» What needs to be done
Below is a listing. Set down exactly the lines from the one containing "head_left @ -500" through the one containing "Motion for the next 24", both ends included, and leave out the rest.

» Listed entries
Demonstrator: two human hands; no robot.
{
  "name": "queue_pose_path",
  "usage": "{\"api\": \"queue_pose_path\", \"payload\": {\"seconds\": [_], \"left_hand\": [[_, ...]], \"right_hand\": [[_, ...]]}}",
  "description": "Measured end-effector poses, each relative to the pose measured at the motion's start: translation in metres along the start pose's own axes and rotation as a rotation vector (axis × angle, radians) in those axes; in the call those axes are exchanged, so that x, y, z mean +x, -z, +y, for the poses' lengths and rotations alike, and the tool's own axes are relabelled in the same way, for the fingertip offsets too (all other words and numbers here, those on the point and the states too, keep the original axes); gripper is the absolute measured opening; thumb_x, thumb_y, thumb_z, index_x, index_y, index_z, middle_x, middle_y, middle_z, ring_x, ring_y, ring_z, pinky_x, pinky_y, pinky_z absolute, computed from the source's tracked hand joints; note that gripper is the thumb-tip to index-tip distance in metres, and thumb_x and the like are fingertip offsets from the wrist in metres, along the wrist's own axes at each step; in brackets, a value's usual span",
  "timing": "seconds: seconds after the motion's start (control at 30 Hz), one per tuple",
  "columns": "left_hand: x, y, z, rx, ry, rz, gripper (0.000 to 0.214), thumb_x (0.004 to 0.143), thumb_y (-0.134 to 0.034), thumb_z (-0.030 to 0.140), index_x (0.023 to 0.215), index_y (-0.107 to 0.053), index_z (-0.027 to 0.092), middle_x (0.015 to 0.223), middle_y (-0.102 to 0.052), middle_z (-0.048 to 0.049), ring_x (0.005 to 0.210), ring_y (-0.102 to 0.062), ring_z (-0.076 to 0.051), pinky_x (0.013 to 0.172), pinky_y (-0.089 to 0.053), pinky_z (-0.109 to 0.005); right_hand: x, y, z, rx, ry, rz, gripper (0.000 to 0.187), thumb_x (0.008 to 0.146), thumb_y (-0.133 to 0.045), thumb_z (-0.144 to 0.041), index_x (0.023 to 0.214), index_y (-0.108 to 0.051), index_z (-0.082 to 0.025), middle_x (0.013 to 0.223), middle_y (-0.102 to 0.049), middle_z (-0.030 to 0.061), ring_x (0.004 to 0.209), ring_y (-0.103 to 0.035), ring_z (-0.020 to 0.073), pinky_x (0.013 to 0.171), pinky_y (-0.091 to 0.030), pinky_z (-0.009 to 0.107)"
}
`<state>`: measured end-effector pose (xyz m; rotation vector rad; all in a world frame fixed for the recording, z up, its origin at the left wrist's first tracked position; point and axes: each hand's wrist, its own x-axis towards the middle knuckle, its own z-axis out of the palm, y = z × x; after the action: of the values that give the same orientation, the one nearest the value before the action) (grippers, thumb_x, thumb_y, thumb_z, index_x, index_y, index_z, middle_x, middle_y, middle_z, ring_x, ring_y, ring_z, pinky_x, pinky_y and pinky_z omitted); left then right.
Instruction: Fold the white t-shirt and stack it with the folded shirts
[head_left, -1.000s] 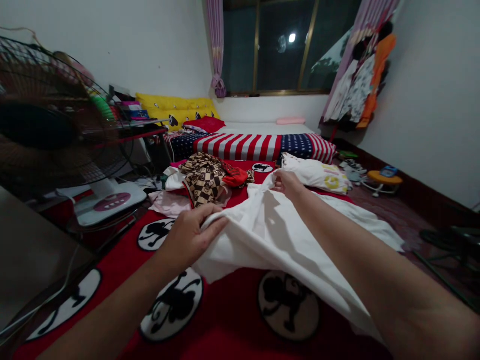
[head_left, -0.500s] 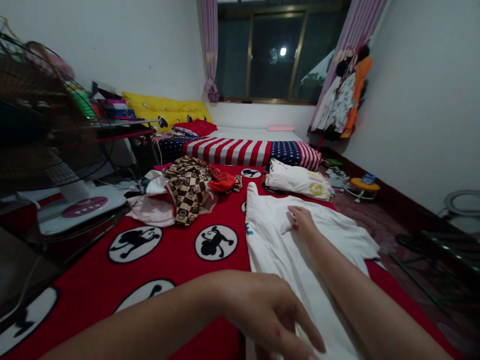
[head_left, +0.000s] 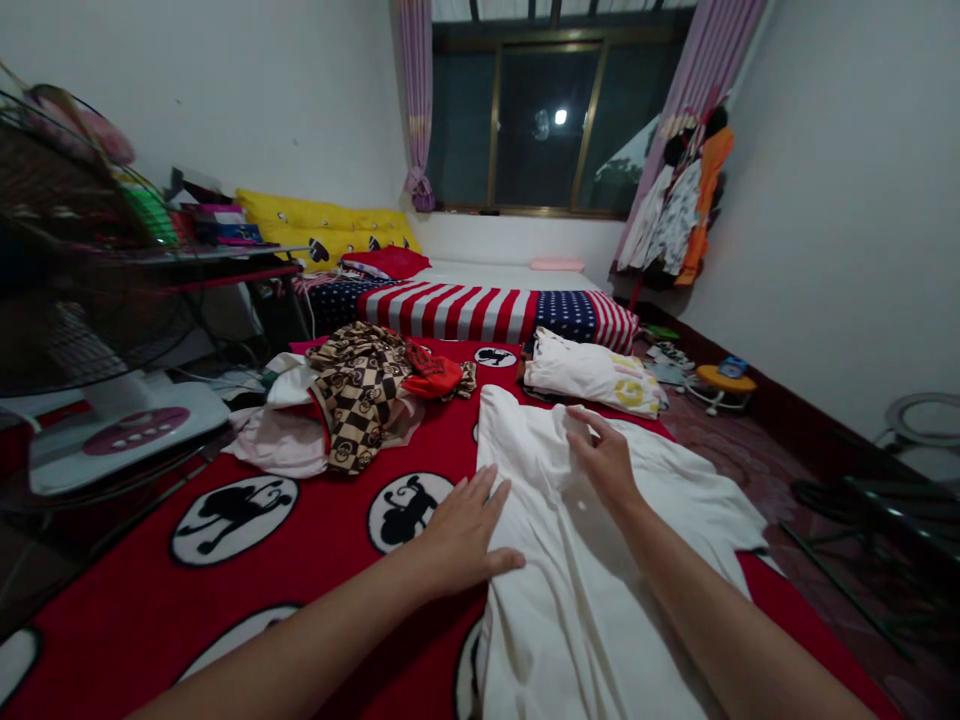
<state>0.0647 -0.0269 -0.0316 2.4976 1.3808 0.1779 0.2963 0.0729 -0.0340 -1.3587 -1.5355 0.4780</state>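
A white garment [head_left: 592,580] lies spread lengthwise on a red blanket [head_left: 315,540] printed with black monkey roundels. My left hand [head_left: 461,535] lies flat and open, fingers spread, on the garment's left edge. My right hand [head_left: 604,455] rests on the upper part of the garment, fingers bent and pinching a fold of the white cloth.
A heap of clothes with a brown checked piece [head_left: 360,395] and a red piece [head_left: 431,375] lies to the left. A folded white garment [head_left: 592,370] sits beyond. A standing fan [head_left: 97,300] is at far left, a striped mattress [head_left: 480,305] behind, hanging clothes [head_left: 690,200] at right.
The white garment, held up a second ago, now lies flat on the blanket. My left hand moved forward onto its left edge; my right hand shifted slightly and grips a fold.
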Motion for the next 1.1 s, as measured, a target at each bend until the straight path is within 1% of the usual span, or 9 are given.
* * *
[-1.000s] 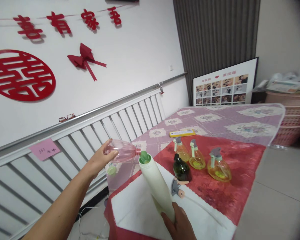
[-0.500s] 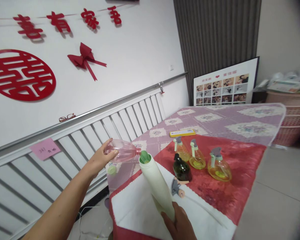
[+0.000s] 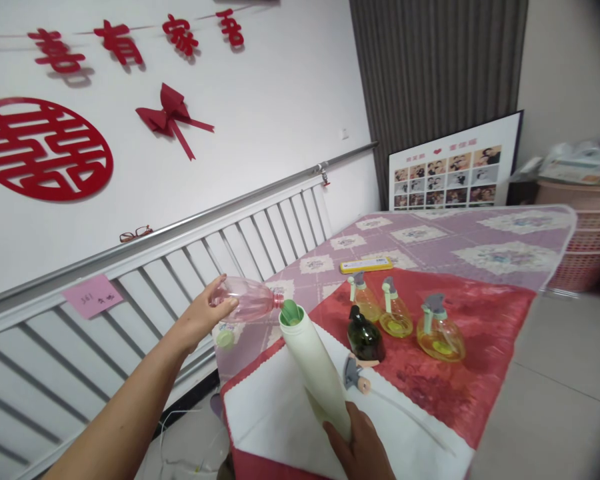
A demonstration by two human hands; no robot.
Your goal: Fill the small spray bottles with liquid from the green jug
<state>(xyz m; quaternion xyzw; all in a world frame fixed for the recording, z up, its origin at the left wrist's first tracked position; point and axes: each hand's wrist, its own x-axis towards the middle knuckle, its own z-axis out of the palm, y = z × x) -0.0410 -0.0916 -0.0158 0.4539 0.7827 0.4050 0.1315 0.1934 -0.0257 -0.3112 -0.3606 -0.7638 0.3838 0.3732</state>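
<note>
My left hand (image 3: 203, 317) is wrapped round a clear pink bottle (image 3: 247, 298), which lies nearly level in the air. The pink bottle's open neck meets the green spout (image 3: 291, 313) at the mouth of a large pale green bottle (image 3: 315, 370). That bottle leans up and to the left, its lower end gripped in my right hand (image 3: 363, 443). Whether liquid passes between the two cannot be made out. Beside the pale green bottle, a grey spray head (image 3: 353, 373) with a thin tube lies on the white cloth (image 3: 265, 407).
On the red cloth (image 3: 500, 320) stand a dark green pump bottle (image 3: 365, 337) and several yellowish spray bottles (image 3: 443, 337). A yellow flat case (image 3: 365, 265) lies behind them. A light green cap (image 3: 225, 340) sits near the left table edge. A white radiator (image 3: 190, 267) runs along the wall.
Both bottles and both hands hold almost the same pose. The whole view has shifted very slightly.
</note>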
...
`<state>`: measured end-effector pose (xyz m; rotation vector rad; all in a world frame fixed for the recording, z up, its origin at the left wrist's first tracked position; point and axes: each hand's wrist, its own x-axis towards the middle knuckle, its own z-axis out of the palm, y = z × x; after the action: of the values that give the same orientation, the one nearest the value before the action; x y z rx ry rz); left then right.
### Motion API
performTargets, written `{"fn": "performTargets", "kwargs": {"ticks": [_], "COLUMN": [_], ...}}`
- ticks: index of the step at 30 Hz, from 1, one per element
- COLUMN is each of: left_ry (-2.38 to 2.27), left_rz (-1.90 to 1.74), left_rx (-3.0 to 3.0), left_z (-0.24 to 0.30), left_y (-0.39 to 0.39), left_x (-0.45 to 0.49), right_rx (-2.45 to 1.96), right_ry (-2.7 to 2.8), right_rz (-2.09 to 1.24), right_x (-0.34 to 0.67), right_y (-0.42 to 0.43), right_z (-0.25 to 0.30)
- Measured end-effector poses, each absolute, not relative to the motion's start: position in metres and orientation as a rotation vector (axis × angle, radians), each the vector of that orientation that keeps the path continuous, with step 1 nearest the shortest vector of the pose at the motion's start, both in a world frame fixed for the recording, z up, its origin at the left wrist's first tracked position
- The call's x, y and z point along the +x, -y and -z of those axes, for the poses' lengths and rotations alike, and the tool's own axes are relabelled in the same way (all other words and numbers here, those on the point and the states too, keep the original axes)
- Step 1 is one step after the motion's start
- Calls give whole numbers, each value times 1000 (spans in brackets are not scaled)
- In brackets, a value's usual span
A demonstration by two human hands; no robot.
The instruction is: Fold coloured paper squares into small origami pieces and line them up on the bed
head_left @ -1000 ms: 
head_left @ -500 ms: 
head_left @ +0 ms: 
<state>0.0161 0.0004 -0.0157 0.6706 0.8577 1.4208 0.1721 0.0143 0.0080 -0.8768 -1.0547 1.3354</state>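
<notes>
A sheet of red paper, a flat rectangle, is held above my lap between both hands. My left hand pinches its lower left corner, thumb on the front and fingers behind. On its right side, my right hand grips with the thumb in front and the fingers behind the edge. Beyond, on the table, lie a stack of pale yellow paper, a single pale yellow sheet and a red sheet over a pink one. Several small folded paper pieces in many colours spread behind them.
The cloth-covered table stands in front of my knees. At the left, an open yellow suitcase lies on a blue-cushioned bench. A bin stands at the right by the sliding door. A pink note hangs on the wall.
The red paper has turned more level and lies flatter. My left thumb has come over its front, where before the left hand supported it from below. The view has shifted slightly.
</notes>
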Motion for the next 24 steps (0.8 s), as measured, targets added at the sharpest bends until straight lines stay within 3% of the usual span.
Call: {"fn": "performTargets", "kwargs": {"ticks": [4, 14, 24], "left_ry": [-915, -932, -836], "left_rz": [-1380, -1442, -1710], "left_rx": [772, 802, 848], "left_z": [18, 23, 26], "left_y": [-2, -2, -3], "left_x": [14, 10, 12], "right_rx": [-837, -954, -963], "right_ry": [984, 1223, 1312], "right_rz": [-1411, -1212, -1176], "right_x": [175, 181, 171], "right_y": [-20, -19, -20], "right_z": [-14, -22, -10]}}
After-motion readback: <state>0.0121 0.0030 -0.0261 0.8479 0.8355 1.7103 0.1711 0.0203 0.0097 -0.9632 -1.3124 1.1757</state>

» Response area
head_left @ -500 ms: 
head_left @ +0 ms: 
<state>0.0161 0.0004 -0.0157 0.6706 0.8577 1.4208 0.1721 0.0143 0.0080 -0.8768 -1.0547 1.3354</state>
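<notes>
A sheet of red paper, a flat rectangle, is held above my lap between both hands. My left hand pinches its lower left corner, thumb on the front and fingers behind. On its right side, my right hand grips with the thumb in front and the fingers behind the edge. Beyond, on the table, lie a stack of pale yellow paper, a single pale yellow sheet and a red sheet over a pink one. Several small folded paper pieces in many colours spread behind them.
The cloth-covered table stands in front of my knees. At the left, an open yellow suitcase lies on a blue-cushioned bench. A bin stands at the right by the sliding door. A pink note hangs on the wall.
The red paper has turned more level and lies flatter. My left thumb has come over its front, where before the left hand supported it from below. The view has shifted slightly.
</notes>
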Motion for the next 24 steps (0.8 s), as measured, targets added at the sharpest bends until straight lines stay within 3% of the usual span.

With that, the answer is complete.